Teams would be made up of four children, aged roughly between seven and fifteen, upon entering, they would be asked who they were and where they came from. In the earlier series, this took the form of a short ritual:
Treguard: Who challenges my dungeon?
Dungeoneer: David Campbell
Treguard: You have some small previous experience of dungeoneering I hope
Dungeoneer: Yes I have. -Note: this reffered to the fact that contestants were auditioned by means of roleplaying, and would often be D&D players.
Treguard: Very well. And what reward do you seek?
Dungeoneer: I seek knighthood
Treguard: That will not be possible. Only the first step of Knighthood can be taken here. The Squiredom is the reward for surviving the dungeon, for silver proceeds gold, and the Silver Spurs of a Squire will be yours, if you survive. Now, you know that you may have three advisers to aid you on your quest. Call them to us please.
One of the team members would be the Dungeoneer, as the name suggests, this was the person who would venture into the dungeons. Before they entered, the rules would be explained to them and they would be given their knapsack and in later series the eye-shield. Onto their head would be placed the Helm of Justice. This helmet was equipped with an earpiece and a microphone so that when in the dungeon they could communicate with their team and since, as Treguard would say, "justice is blind," the helmet would cover their eyes, only allowing them to see what was directly underneath their feet. Later on, there would be a screen inside the helmet that through use of the Eyeshield would allow the Dungeoneer to see where they were going.
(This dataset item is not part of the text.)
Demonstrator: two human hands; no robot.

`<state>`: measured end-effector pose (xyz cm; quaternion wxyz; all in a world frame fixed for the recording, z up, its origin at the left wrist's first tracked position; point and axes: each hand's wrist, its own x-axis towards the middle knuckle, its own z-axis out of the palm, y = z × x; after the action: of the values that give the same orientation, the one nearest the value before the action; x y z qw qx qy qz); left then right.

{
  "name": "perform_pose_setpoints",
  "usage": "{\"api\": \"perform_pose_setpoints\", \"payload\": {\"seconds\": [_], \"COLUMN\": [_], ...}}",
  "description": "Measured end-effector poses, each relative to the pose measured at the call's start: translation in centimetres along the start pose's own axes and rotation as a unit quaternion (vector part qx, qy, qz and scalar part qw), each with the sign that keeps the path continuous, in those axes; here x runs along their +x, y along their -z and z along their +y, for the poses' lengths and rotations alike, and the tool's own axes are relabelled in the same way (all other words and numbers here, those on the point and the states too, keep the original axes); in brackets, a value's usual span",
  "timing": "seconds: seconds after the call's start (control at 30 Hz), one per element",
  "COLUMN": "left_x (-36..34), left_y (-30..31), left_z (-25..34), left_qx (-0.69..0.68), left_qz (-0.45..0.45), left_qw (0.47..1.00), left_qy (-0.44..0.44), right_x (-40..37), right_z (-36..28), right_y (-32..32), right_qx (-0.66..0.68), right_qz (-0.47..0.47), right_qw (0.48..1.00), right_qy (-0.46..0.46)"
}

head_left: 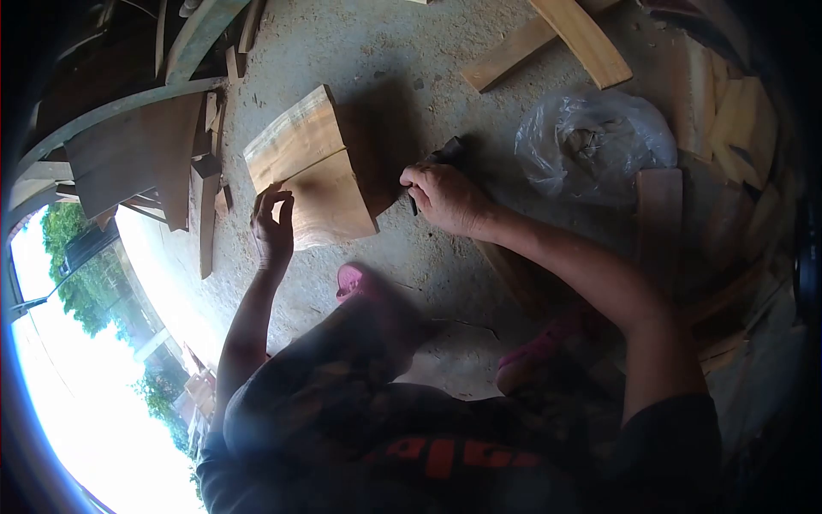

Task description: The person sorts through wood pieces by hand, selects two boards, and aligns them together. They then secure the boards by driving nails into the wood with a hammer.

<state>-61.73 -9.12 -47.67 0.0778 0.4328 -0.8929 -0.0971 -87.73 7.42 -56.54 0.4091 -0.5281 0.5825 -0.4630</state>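
Observation:
A light wooden board (321, 193) with a dark seam across it stands raised off the concrete floor in front of me. My left hand (273, 224) is at its lower left edge, thumb and fingertips pinched together near the seam; what they hold is too small to make out. To the right of the board my right hand (445, 199) is closed around the handle of a dark tool, taken to be a hammer (450, 152), whose head shows just above the knuckles. The tool does not touch the board.
A clear plastic bag (595, 146) lies on the floor at the right, beside a wood block (659, 206). Wooden pieces (586, 43) lie at the top right, and more are stacked at the right edge. Curved frames and panels (128, 150) stand at the left. A pink shoe (353, 283) is below the board.

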Motion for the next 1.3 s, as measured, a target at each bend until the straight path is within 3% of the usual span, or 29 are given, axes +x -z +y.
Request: {"api": "perform_pose_setpoints", "payload": {"seconds": [0.13, 0.5, 0.67, 0.77, 1.03, 1.3], "left_x": [0.0, 4.5, 6.5, 6.9, 7.0, 6.7], "left_y": [-0.1, -2.6, -4.3, -4.9, -4.8, -6.0], "left_z": [1.9, 4.6, 3.9, 3.7, 4.4, 4.0], "left_qx": [-0.11, -0.342, -0.317, -0.315, -0.27, -0.305], "left_qz": [-0.024, -0.042, -0.021, -0.006, -0.01, 0.051], "left_qw": [0.992, 0.938, 0.948, 0.949, 0.963, 0.951], "left_qy": [0.064, 0.036, -0.017, -0.034, 0.006, -0.016], "right_x": [0.0, -3.1, -5.5, -5.7, -4.8, -5.2], "right_z": [-0.5, -2.3, -1.5, -1.3, -2.2, -1.3], "right_y": [0.1, -0.4, -0.5, -1.0, -1.3, -1.4], "right_qx": [0.002, -0.107, -0.164, -0.198, -0.224, -0.269], "right_qz": [0.01, 0.083, 0.123, 0.152, 0.119, 0.087], "right_qw": [1.0, 0.991, 0.976, 0.967, 0.962, 0.951], "right_qy": [-0.004, -0.018, -0.075, -0.051, -0.104, -0.125]}}
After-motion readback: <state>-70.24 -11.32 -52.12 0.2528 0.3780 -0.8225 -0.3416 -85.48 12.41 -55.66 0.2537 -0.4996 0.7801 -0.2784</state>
There were two helmets used in the course of the show, the first and by far the more popular was used from series one to series six and took the form of a large Viking-esque model with large horns coming out of either side. The second, used over the last two series was a more traditional looking knight's helmet, this one could be used in conjunction with the eyeshield, but is generally considered by fans to be inferior to the original.
The three remaining team members would be the advisors. Once the Dungeoneer had entered the dungeon, they would be responsible for guiding him or her in the their quest. They would watch the Dungeoneer by means of a magic mirror or in later series a magic pool. In actual fact these were blue screen panels with television monitors inside (and according to one advisor, dropped pencils). As the quest progressed, the advisors would direct the Dungeoneer, a typical example of this would be "make one small step to the left… no! left!" From series five, the advisors were provided with an item known as the Spy Glass. This device would allow them to check on the Opposition, Lord Fear and his sort, generally allowing the plot to become clearer, but sometimes providing valuable clues.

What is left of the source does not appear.